Subspace of a Normed Linear Space

1. Let $x \in X \setminus V$, and let us consider $W = V \oplus \langle u_0 \rangle$. Since $V$ is closed, $W$ is closed as well. Now, for $w = v + au_0 \in W$, we define $f(w) = a d_X(u_0, V)$.

Now, $f$ is a linear functional on $W$, $f(u_0) = f(0 + 1u_0) = d_X(u_0,V)$, and obviously for $v \in V$ we have $f(v) = f(v + 0u_0) = 0 d_X(u_0,V) = 0$. We want to show that $\lVert f \rVert = 1$.

For $a \neq 0$, we have \[ \lvert f(au_0+v) \rvert = \lvert a \rvert d_X(u_0,V) \leq \lvert a \rvert \cdot \lVert u_0 - (-a)^{-1}v \rVert = \lVert au_0 + v \rVert \] where the inequality comes from the fact that \[ d_X(u_0,V) = \min_{u \in V} \lVert u_0 - u \rVert \leq \lVert u_0 - (-a)^{-1}v \rVert. \]
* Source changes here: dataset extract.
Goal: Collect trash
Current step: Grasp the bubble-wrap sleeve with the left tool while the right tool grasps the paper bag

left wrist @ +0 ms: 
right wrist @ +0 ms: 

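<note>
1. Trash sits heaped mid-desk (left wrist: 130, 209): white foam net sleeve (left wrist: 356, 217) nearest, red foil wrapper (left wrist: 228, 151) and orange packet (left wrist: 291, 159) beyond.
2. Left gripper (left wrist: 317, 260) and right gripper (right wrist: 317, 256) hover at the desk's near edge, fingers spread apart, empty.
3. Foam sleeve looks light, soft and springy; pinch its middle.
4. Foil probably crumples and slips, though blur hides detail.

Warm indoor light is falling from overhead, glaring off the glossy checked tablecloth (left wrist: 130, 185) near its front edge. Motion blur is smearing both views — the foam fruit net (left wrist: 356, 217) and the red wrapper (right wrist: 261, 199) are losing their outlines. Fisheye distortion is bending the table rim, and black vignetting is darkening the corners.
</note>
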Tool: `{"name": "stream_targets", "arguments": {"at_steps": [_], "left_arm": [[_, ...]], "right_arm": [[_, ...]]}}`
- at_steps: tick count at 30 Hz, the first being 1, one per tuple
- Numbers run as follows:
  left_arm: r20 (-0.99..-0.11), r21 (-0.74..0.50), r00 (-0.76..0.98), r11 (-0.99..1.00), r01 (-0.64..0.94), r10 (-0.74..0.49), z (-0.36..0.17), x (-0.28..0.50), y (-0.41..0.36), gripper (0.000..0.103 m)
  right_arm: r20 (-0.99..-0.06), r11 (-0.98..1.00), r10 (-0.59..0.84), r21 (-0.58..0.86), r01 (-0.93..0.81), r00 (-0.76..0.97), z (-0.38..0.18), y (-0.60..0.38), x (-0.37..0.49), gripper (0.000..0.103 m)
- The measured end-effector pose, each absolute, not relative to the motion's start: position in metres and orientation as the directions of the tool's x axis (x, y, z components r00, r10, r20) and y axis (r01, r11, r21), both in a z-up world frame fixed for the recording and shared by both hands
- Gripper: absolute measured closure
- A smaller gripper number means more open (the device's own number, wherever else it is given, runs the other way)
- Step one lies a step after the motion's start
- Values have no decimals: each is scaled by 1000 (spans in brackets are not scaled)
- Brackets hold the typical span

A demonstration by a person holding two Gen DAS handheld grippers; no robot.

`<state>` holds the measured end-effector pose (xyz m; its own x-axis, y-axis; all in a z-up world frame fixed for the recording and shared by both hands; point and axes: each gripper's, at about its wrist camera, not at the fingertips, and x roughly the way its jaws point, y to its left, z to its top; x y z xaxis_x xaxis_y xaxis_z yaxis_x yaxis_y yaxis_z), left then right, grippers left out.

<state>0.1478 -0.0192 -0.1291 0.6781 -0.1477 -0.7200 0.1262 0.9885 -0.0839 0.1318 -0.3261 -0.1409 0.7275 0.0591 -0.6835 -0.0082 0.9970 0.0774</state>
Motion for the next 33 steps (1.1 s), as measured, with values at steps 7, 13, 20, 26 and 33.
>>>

By Hahn-Banach, $f$ extends to a linear functional $T \in X^\ast$ such that $\lVert T \rVert = 1$, $T(v) = 0$ for $v \in V$, and $T(a u_0) = a d_X(u_0, V)$, as desired.

2. Let $T$ such that $\lVert T \rVert = 1$ and $T = 0$ on $V$. For any $v \in V$, we have \[ T(u_0) = T(u_0) + T(v) = T(u_0 + v) \leq \lVert T \rVert \lVert u_0 + v \rVert = \lVert u_0 + v \rVert \] so \[ T(u_0) \leq \min_{v \in V} \lVert u_0 + v \rVert = d_X(u_0, V) \] as desired.